Learning Joint Morpho-Molecular Tissue Representations with a Multimodal Transformer
Abstract
Understanding how molecular programs are embedded within tissue morphology is a central challenge in spatial biology. While vision transformer (ViT) foundation models capture rich histological structure and spatial transcriptomics (ST) provide molecular context, existing multimodal approaches largely rely on contrastive alignment and do not directly learn joint morpho-molecular representations. We introduce an early-fusion multimodal transformer that integrates subcellular Xenium transcript readouts directly into the ViT token stream, enabling fine-grained cross-modal interaction without cell segmentation. We evaluate our approach on a gene prediction task, predicting held-out genes from a targeted Xenium panel given histology and a core gene set. Across a comprehensive benchmark of unimodal baselines and vanilla late-fusion variants, early fusion achieves substantial improvements in gene expression prediction.
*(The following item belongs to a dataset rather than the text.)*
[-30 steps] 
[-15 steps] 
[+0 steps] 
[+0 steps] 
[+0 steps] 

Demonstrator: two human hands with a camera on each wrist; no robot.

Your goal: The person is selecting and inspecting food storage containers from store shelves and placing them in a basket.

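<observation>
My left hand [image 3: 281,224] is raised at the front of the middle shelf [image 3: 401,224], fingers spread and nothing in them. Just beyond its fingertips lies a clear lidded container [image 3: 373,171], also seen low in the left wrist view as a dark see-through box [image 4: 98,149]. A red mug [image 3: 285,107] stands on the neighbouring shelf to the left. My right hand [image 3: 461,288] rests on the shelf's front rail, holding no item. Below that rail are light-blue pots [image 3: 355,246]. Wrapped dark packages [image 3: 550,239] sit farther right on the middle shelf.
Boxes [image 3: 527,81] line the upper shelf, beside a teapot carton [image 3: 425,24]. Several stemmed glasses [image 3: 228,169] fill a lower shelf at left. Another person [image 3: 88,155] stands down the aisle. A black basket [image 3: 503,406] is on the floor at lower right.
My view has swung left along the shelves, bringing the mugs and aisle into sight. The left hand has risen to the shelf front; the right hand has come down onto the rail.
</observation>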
We further show that performance gains are driven primarily by spatially aligned, token-level transcript representations rather than fusion timing alone. With appropriate transcript tokenization, late fusion can perform on par with early fusion, which explains the limitations observed in prior CLIP-style models. Our results highlight expressive, spatially grounded fusion as a key ingredient for multimodal representation learning in spatial biology.